**Your instructions:** Every entry, from first to last, must be written out exactly.

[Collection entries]
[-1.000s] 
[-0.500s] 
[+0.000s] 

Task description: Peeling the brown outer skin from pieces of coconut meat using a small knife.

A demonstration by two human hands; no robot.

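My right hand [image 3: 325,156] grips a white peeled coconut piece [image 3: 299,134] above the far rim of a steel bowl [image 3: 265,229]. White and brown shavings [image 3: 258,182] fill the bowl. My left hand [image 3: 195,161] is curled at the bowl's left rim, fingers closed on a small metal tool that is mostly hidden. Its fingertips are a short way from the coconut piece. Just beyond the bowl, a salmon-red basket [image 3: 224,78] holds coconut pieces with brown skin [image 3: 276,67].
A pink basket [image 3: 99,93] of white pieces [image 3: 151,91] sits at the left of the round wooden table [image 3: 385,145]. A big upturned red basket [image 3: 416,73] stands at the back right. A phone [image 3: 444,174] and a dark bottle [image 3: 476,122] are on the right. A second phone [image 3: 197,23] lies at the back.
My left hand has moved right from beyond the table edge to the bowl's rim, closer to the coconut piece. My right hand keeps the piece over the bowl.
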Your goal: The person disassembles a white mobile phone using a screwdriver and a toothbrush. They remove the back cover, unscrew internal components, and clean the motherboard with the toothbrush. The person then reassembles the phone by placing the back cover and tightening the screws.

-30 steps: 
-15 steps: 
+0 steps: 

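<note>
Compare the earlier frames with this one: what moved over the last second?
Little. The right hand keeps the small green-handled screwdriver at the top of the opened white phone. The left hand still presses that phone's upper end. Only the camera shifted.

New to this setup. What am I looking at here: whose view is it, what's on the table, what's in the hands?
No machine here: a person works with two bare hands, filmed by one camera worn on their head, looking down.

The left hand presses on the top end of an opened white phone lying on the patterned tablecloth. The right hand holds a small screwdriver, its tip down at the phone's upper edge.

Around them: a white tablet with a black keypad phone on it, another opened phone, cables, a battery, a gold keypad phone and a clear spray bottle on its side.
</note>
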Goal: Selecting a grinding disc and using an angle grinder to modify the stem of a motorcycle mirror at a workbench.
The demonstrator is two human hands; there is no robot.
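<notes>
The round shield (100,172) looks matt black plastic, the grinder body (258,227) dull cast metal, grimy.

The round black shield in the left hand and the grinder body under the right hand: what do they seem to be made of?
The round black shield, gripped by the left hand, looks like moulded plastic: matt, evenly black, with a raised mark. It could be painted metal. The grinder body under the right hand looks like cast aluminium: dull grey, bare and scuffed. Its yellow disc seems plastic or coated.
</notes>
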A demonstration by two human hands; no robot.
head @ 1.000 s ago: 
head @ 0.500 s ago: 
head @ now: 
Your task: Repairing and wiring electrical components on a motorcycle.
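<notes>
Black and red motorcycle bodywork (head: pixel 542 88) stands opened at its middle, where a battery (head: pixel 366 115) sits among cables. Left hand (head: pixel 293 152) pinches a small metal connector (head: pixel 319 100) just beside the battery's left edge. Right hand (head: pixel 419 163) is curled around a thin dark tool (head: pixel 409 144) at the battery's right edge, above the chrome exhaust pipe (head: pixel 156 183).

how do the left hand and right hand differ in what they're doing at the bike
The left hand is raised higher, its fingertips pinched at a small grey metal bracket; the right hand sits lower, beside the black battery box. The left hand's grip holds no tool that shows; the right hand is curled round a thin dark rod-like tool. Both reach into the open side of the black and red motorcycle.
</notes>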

**Solution to the exercise:**
[-1.000s] 
[-0.500s] 
[+0.000s] 

Task description: Peeling the brown outer skin from pieces of coconut meat using a small knife.

A demonstration by two human hands; no robot.

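My right hand [image 3: 325,156] grips a white peeled coconut piece [image 3: 299,134] above the far rim of a steel bowl [image 3: 265,229]. White and brown shavings [image 3: 258,182] fill the bowl. My left hand [image 3: 195,161] is curled at the bowl's left rim, fingers closed on a small metal tool that is mostly hidden. Its fingertips are a short way from the coconut piece. Just beyond the bowl, a salmon-red basket [image 3: 224,78] holds coconut pieces with brown skin [image 3: 276,67].
A pink basket [image 3: 99,93] of white pieces [image 3: 151,91] sits at the left of the round wooden table [image 3: 385,145]. A big upturned red basket [image 3: 416,73] stands at the back right. A phone [image 3: 444,174] and a dark bottle [image 3: 476,122] are on the right. A second phone [image 3: 197,23] lies at the back.
My left hand has moved right from beyond the table edge to the bowl's rim, closer to the coconut piece. My right hand keeps the piece over the bowl.
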Your goal: The person disassembles a white mobile phone using a screwdriver and a toothbrush. They remove the back cover, unscrew internal components, and clean the motherboard with the toothbrush. The person then reassembles the phone by placing the back cover and tightening the screws.

-30 steps: 
-15 steps: 
+0 steps: 

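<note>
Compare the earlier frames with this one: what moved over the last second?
Little. The right hand keeps the small green-handled screwdriver at the top of the opened white phone. The left hand still presses that phone's upper end. Only the camera shifted.

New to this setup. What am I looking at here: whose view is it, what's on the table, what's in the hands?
No machine here: a person works with two bare hands, filmed by one camera worn on their head, looking down.

The left hand presses on the top end of an opened white phone lying on the patterned tablecloth. The right hand holds a small screwdriver, its tip down at the phone's upper edge.

Around them: a white tablet with a black keypad phone on it, another opened phone, cables, a battery, a gold keypad phone and a clear spray bottle on its side.
</note>
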Goal: Selecting a grinding disc and using an angle grinder to modify the stem of a motorcycle mirror at a workbench.
The demonstrator is two human hands; there is no robot.
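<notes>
The round shield (100,172) looks matt black plastic, the grinder body (258,227) dull cast metal, grimy.

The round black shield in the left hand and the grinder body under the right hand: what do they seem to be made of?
The round black shield, gripped by the left hand, looks like moulded plastic: matt, evenly black, with a raised mark. It could be painted metal. The grinder body under the right hand looks like cast aluminium: dull grey, bare and scuffed. Its yellow disc seems plastic or coated.
</notes>
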A demonstration by two human hands; no robot.
head @ 1.000 s ago: 
head @ 0.500 s ago: 
head @ now: 
Your task: Repairing and wiring electrical components on a motorcycle.
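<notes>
Black and red motorcycle bodywork (head: pixel 542 88) stands opened at its middle, where a battery (head: pixel 366 115) sits among cables. Left hand (head: pixel 293 152) pinches a small metal connector (head: pixel 319 100) just beside the battery's left edge. Right hand (head: pixel 419 163) is curled around a thin dark tool (head: pixel 409 144) at the battery's right edge, above the chrome exhaust pipe (head: pixel 156 183).

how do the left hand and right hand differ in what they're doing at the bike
The left hand is raised higher, its fingertips pinched at a small grey metal bracket; the right hand sits lower, beside the black battery box. The left hand's grip holds no tool that shows; the right hand is curled round a thin dark rod-like tool. Both reach into the open side of the black and red motorcycle.
</notes>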

Nothing else goes with this output.